I've come to the realization that there is so much time in between my posts because I'm insecure. Because I must pay attention to every detail of every sentence and how I exactly word E.V.E.R.Y.T.H.I.N.G. It's both pathetic and ridiculous all at the same time. So, here's to sharing my heart without the concern of what everyone is going to think of me. Consider it my New Year's resolution.
Tonight, I am inspired by my little sister. Aren't BIG sisters supposed to do the inspiring, teaching, guiding, encouraging?? She started her very own blog. I am so proud of her. Seriously, she rocks. This summer she is going on the Global Journey - 5 countries in 2 months - sharing the gospel of Jesus and doing work in His name. Feel free to support her monetarily :)
Moving on.
Lately....
I have been a Christian since I was 7 years old. By that I mean I "prayed the prayer of salvation" at age 7. The last 6 months or so I've been in a serious funk. My husband, the youth pastor, always tells his students "heaven is not for those who are afraid of hell, heaven is for those who LOVE GOD". Every time he said this I felt this little thing inside of me. I kept thinking, oh my gosh, WHAT IF THAT'S ME. What if I ask for salvation only because I'm afraid of hell? I ignored it. I didn't want to admit it - not me, the pastor's wife, the girl who's been in church her whole life. But deep inside of me, I knew it was true. I knew my idea of salvation was based in fear of hell and not in love of God... hence the funk.
Then, I started reading Radical by David Platt. You. Must. Read. This. Book.
For the first time in my 23 years, I feel like I finally get it.
Salvation is not the desire to go to heaven due to fear of hell.

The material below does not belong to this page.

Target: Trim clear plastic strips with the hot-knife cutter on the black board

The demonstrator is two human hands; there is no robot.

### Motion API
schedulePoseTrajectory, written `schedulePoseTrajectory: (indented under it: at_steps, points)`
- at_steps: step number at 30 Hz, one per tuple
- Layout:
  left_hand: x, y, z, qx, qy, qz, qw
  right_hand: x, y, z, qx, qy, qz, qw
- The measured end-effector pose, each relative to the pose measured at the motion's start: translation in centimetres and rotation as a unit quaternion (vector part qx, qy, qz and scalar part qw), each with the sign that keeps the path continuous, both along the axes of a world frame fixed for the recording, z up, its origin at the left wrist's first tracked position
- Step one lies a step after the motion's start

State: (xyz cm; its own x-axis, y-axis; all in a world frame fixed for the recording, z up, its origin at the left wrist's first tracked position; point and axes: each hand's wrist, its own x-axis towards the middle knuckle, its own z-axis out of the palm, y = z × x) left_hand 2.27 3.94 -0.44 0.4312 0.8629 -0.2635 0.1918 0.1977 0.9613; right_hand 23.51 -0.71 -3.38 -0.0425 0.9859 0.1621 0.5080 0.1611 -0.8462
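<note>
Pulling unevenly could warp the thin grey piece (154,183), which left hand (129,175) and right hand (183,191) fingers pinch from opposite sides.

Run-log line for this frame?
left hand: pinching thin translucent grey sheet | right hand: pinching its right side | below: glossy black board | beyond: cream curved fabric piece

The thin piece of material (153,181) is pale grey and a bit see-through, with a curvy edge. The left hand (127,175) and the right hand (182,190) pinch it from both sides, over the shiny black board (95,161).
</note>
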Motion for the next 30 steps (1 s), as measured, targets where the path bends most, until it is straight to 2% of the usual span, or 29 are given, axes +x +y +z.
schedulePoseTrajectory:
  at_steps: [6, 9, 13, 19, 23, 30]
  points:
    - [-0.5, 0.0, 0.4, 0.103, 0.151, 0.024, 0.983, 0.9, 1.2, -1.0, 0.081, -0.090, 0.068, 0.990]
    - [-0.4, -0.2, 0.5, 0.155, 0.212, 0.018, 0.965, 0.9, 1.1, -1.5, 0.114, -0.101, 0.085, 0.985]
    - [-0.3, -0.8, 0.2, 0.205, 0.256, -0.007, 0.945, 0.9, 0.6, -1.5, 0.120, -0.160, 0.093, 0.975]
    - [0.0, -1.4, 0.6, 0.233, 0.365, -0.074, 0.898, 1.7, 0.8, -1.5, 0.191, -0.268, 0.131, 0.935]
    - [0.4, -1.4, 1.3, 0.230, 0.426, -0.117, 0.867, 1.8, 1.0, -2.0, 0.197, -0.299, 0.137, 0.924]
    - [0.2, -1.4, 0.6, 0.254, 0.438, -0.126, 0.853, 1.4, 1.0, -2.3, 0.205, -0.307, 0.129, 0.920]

Salvation is realizing there is nothing good in me. Nothing. I am selfish and my flesh only desires the things of this world. God is everything good. He is gracious, he is merciful, he is just. Jesus Christ died on the cross for me and for you because he loves us and because He wants us to share His glory with the world. His name should be praised forever. He should receive all glory and honor. Anything inside of me that is good is because of Him. He commands and requires complete abandonment for the Kingdom. That I might take up my cross daily and follow Him.
To enjoy God's grace and to share His glory with the world - that is the purpose of this life.
Jesus said, "Go and make disciples of all nations, baptizing them in the name of the Father and of the Son and of the Holy Spirit." [Matthew 28:19]
That's all....
....For now :)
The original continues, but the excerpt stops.